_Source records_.
○ ○ ○ ○ ○
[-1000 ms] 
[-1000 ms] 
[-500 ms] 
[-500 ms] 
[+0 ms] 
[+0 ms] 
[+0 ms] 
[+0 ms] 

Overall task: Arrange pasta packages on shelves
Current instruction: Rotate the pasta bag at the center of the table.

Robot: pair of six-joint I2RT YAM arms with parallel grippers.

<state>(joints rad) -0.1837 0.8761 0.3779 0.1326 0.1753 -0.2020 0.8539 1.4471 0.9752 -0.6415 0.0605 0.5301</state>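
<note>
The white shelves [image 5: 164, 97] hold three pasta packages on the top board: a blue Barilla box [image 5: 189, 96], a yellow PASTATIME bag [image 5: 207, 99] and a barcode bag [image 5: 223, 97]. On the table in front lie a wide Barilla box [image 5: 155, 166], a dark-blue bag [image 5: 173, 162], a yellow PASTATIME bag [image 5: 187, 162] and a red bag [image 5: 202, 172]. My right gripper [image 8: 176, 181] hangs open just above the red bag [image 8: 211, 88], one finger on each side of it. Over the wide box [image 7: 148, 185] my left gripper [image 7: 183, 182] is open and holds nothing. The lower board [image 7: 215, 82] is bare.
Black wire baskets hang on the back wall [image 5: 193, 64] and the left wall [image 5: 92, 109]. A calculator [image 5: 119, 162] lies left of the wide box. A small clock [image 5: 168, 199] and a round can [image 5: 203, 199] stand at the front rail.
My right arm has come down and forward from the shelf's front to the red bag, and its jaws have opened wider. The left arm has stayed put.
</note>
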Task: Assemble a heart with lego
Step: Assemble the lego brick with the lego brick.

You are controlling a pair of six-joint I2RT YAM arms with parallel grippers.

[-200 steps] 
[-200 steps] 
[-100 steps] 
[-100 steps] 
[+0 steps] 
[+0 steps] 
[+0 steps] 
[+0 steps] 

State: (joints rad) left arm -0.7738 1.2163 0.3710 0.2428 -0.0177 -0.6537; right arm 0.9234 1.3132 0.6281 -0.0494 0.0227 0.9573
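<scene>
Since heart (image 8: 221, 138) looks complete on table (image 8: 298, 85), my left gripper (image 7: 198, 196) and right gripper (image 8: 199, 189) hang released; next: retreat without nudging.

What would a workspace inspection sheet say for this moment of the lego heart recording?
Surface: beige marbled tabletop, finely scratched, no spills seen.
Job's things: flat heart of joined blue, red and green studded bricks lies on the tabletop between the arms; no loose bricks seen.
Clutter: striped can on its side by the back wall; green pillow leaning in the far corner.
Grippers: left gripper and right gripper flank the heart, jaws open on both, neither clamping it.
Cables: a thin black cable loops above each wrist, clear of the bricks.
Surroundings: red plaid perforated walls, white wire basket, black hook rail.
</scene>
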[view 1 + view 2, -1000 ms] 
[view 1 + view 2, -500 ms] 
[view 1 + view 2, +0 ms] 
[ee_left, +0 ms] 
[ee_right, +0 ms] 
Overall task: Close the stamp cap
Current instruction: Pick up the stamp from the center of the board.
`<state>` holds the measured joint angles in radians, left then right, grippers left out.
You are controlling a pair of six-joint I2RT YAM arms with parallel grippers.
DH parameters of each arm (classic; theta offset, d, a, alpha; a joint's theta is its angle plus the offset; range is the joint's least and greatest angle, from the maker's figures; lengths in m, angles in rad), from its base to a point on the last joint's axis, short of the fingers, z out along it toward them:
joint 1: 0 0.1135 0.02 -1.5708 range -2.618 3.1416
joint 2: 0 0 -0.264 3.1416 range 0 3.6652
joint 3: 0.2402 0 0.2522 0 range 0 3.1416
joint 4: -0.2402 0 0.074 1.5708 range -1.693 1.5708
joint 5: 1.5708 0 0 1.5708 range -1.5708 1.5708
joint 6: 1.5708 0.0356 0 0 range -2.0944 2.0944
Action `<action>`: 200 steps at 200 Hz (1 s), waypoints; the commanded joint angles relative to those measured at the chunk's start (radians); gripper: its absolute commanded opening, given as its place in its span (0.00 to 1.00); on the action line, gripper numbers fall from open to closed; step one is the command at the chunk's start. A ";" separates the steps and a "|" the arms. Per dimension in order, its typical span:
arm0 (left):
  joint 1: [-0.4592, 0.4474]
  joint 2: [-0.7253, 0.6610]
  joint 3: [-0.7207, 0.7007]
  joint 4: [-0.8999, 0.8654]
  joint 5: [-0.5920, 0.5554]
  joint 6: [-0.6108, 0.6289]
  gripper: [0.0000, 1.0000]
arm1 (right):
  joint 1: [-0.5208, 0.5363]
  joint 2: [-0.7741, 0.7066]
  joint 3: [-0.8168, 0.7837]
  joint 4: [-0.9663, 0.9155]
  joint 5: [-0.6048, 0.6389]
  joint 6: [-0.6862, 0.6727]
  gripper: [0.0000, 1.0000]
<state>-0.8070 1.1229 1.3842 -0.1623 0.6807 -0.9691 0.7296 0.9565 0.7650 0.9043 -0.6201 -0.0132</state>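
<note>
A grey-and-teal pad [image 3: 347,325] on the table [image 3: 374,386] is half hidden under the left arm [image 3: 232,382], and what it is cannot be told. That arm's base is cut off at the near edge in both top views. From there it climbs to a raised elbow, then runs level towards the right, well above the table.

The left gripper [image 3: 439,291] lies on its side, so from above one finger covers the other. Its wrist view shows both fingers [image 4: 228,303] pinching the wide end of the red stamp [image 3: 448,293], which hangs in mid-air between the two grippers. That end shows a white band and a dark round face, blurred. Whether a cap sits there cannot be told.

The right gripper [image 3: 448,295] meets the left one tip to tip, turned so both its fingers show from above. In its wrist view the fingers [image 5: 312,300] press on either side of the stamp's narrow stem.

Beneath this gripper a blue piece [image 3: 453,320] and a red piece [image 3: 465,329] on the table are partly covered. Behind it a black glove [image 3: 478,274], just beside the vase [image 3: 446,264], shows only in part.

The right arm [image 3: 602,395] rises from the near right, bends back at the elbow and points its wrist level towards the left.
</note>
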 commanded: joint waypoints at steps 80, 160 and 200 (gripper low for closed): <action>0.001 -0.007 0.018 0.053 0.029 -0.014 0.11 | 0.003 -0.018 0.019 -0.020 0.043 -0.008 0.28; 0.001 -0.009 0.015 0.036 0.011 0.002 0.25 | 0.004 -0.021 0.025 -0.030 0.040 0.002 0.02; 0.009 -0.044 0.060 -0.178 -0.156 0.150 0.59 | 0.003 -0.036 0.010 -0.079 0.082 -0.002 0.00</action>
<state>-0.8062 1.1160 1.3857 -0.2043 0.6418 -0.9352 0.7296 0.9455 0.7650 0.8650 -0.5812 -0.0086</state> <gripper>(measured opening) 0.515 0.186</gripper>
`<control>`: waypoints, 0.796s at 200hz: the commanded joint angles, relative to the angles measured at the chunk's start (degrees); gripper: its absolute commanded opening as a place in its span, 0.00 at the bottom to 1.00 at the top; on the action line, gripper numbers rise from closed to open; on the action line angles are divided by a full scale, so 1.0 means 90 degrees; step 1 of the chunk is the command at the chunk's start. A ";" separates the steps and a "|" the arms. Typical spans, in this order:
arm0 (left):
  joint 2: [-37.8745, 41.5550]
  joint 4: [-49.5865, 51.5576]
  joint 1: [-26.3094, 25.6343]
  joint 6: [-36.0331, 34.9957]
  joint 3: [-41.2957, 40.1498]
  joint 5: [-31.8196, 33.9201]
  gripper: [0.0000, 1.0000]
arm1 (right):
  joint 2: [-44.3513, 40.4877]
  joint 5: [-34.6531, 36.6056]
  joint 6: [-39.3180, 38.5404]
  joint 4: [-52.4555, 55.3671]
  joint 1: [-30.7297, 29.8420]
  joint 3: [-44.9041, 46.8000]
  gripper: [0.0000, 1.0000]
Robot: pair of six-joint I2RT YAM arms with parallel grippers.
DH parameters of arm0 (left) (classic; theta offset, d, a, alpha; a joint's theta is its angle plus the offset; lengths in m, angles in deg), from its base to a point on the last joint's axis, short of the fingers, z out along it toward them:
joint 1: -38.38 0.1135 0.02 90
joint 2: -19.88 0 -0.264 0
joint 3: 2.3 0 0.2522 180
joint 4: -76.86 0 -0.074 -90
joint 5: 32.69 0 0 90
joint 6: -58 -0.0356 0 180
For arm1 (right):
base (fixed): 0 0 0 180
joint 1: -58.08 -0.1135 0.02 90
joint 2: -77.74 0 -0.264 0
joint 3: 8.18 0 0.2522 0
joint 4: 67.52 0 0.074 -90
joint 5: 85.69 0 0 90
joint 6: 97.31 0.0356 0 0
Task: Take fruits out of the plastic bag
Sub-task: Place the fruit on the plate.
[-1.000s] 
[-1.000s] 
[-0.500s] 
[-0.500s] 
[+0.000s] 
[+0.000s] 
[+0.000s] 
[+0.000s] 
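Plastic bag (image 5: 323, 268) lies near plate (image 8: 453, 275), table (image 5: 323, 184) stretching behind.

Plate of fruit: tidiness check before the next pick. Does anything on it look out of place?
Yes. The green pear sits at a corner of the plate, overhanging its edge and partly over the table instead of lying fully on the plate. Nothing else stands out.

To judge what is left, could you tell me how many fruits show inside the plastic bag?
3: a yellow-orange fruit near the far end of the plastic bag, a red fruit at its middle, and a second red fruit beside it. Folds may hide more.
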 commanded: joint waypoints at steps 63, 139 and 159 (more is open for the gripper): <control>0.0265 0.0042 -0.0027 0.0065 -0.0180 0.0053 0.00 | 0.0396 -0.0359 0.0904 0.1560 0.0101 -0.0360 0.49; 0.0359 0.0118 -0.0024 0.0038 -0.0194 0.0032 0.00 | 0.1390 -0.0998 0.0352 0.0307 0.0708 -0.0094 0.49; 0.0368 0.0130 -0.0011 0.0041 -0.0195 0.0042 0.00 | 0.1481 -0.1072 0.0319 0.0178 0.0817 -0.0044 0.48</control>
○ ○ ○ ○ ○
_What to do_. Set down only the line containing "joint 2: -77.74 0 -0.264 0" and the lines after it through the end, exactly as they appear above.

_Exercise solution_.
joint 2: -77.74 0 -0.264 0
joint 3: 8.18 0 0.2522 0
joint 4: 67.52 0 0.074 -90
joint 5: 85.69 0 0 90
joint 6: 97.31 0.0356 0 0
Task: Take fruits out of the plastic bag
Sub-task: Place the fruit on the plate.
[-1.000s] 
[-1.000s] 
[-0.500s] 
[-0.500s] 
[+0.000s] 
[+0.000s] 
[+0.000s] 
[+0.000s] 
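Plastic bag (image 5: 323, 268) lies near plate (image 8: 453, 275), table (image 5: 323, 184) stretching behind.

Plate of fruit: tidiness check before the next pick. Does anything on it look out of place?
Yes. The green pear sits at a corner of the plate, overhanging its edge and partly over the table instead of lying fully on the plate. Nothing else stands out.

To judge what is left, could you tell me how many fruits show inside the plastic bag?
3: a yellow-orange fruit near the far end of the plastic bag, a red fruit at its middle, and a second red fruit beside it. Folds may hide more.
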 commanded: joint waypoints at steps 63, 139 and 159 (more is open for the gripper): <control>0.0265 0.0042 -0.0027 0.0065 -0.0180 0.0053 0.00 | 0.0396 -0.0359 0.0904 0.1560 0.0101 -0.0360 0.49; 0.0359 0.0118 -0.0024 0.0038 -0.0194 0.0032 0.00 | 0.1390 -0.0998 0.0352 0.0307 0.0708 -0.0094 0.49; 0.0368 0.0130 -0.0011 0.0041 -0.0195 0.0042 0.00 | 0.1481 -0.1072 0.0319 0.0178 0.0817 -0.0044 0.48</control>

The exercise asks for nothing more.